Consequences of cAMP increase depend on the target cells. Presence of the PT-receptor on a wide range of different cell types might explain the various effects of PT during infection with B. pertussis. PT inhibits recruitment of neutrophils, monocytes and lymphocytes to the respiratory tract up to 1 week after infection26,27. PT leads to decreased amounts of pro-inflammatory chemokines and cytokines and increased bacterial burden in early stages of infection in a mouse model28. The current therapeutic regimen only comprises antibiotic treatment, which is important to inhibit rapid spreading of disease via droplet infection but impacts course of disease only if administered in very early stages of infection. Moreover, antibiotic treatment does not improve symptoms including typical paroxysmal cough and in severe manifestations pneumonia, seizures, encephalopathy, apnea and death2. Resurgence of pertussis disease and lack of effective treatments necessitates development of novel therapeutics for treatment of severe whooping cough. The PT-dependent nature of severe disease suggests that targeting PT should be an effective strategy for drug development.

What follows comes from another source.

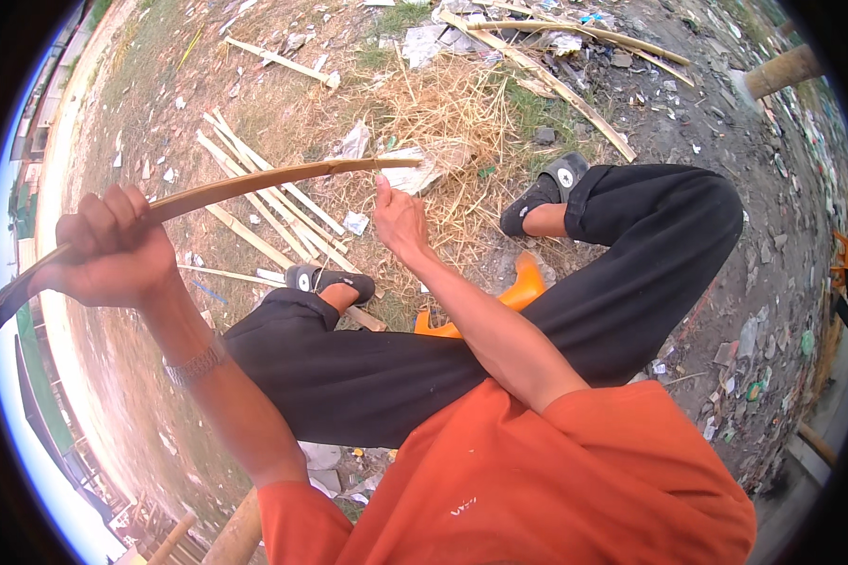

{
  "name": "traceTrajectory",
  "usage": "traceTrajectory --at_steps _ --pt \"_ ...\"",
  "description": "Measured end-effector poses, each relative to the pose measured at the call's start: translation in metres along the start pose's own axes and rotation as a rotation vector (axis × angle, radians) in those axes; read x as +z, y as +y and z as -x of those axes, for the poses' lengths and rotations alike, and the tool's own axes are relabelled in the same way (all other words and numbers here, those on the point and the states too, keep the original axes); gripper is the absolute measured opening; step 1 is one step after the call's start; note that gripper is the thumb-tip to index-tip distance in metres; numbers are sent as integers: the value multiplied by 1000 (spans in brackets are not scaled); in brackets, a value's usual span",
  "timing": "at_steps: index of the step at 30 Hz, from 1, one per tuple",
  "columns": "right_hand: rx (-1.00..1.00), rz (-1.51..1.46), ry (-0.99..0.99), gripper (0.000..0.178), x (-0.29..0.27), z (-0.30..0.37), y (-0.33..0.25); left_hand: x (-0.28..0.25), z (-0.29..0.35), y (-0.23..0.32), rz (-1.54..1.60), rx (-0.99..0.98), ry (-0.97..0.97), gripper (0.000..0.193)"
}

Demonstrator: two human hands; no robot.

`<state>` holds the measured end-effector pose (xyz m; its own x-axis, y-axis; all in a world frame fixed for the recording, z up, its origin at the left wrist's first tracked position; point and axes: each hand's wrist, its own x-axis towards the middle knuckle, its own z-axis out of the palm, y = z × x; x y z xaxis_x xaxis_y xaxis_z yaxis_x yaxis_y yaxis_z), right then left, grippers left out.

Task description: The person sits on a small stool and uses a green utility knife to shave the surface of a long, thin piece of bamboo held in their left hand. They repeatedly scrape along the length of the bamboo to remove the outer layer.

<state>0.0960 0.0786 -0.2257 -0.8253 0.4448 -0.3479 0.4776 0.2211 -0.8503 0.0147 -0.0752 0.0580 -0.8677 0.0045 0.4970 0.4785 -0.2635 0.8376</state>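
Note:
A long, curved bamboo strip (245, 184) runs from the left edge to the middle of the view, above my legs. My left hand (113, 240) is closed round it toward its left end. Below the strip's other end is my right hand (402, 217), its fingers curled and the thumb pointing up close to the strip's underside. Whether that thumb touches the strip, and what the curled fingers hold, if anything, I cannot make out. Several pale split bamboo strips (287, 212) lie crossed on the ground beyond my left foot.
Straw-like shavings (457, 113) are heaped in front of my feet. Longer bamboo pieces (556, 85) lie farther off to the right. An orange object (526, 282) shows partly behind my leg. A thick pole (784, 72) is at the far right. Litter dots the ground (716, 282).

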Motion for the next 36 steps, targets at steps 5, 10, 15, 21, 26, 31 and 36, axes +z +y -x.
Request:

We recently demonstrated that specific members of the cyclophilin (Cyp) family, namely CypA and Cyp40 are involved in uptake of PTS1 into the cytosol of target cells29. Cyps are members of the peptidyl prolyl cis/trans isomerases (PPIases), which are protein folding helper enzymes that catalyze the rotation of peptide bonds in proteins, assist chaperones such as heat shock protein (Hsp) 90 in protein folding/refolding and are involved in regulating mitochondrial function and permeability (Cyp40)30,31,32,33. Both CypA and Cyp40 directly bound to PTS1 in vitro and application of pharmacological Cyp inhibitors such as cyclosporine A (CsA) protected CHO-K1 cells from intoxication with PT. In the presence of Cyp inhibitor, less PTS1 reached the cytosol and there was less ADP-ribosylated Giα, implicating that Cyps are required for uptake of PTS1 into the cytosol29,34.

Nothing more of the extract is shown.